» Task requirements:
Write out the data below in full. Keep it exact.
+++++
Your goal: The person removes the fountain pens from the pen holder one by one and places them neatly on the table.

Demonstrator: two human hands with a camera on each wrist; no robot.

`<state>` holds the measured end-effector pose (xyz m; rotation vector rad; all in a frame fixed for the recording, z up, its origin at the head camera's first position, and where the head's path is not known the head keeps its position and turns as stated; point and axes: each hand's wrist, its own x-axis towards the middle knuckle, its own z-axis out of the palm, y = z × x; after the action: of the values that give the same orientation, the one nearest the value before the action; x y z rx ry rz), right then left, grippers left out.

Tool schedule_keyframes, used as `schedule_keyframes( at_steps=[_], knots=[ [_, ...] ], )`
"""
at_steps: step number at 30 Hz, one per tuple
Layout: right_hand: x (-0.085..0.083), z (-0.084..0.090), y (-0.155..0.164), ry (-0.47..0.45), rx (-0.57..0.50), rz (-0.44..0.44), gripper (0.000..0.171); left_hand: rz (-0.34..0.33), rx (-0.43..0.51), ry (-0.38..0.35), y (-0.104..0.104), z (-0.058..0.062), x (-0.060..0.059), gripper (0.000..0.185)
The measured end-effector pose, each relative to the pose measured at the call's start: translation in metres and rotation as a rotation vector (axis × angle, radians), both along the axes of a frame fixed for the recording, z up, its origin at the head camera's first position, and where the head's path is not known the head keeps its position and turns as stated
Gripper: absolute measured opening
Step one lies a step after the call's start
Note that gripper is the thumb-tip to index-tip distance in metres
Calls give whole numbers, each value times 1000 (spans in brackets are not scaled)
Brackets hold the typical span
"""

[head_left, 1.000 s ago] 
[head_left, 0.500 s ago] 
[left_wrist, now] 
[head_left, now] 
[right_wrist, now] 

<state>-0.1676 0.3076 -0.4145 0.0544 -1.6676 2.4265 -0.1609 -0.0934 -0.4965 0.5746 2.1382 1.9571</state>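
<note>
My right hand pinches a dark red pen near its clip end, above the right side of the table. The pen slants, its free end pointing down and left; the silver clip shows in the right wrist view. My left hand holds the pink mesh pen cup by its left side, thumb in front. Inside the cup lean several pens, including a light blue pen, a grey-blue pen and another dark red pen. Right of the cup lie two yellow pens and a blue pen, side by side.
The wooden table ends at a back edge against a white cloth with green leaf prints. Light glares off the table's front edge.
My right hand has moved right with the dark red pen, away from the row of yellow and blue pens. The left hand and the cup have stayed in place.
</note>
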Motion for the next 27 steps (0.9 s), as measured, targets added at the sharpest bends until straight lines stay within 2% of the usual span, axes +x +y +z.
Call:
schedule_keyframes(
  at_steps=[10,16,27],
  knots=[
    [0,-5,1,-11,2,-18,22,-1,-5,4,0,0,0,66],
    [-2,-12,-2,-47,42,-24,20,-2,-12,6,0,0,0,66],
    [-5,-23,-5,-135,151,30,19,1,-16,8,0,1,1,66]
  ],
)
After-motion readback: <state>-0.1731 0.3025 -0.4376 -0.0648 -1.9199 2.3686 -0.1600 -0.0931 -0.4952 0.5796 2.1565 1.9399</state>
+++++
» Exercise answer:
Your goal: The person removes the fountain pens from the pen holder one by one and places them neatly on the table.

Demonstrator: two human hands with a camera on each wrist; no robot.

`<state>` holds the measured end-effector pose (xyz m; rotation vector rad; all in a frame fixed for the recording, z up, its origin at the head camera's first position, and where the head's path is not known the head keeps its position and turns as stated; point and axes: each hand's wrist, its own x-axis towards the middle knuckle, its own z-axis out of the palm, y = z × x; after the action: of the values that give the same orientation, the one nearest the value before the action; x y z rx ry rz), right then left, grippers left out.

Tool schedule_keyframes, used as `schedule_keyframes( at_steps=[_], knots=[ [_, ...] ], )`
"""
at_steps: step number at 30 Hz, one per tuple
Layout: right_hand: x (-0.085..0.083), z (-0.084..0.090), y (-0.155..0.164), ry (-0.47..0.45), rx (-0.57..0.50), rz (-0.44..0.44), gripper (0.000..0.171); left_hand: rz (-0.34..0.33), rx (-0.43..0.51), ry (-0.38..0.35), y (-0.104..0.104), z (-0.058..0.062), x (-0.060..0.059), gripper (0.000..0.185)
The measured end-effector pose, each relative to the pose measured at the call's start: translation in metres and rotation as a rotation vector (axis × angle, radians), both along the axes of a frame fixed for the recording, z up, its origin at the head camera's first position, and where the head's path is not known the head keeps its position and turns as stated
Gripper: absolute measured opening
Step one lies a step after the call's start
Note that gripper is the thumb-tip to index-tip distance in metres
Calls give whole numbers, each value times 1000 (spans in brackets are not scaled)
Brackets hold the typical span
"""

[head_left, 1.000 s ago] 
[head_left, 0.500 s ago] 
[left_wrist, now] 
[head_left, now] 
[right_wrist, now] 

<state>-0.1676 0.3076 -0.4145 0.0544 -1.6676 2.4265 -0.1609 -0.0934 -0.4965 0.5746 2.1382 1.9571</state>
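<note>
My right hand pinches a dark red pen near its clip end, above the right side of the table. The pen slants, its free end pointing down and left; the silver clip shows in the right wrist view. My left hand holds the pink mesh pen cup by its left side, thumb in front. Inside the cup lean several pens, including a light blue pen, a grey-blue pen and another dark red pen. Right of the cup lie two yellow pens and a blue pen, side by side.
The wooden table ends at a back edge against a white cloth with green leaf prints. Light glares off the table's front edge.
My right hand has moved right with the dark red pen, away from the row of yellow and blue pens. The left hand and the cup have stayed in place.
</note>
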Motion for the next 27 steps (0.9 s), as measured, targets added at the sharpest bends until straight lines stay within 2% of the usual span, axes +x +y +z.
Call:
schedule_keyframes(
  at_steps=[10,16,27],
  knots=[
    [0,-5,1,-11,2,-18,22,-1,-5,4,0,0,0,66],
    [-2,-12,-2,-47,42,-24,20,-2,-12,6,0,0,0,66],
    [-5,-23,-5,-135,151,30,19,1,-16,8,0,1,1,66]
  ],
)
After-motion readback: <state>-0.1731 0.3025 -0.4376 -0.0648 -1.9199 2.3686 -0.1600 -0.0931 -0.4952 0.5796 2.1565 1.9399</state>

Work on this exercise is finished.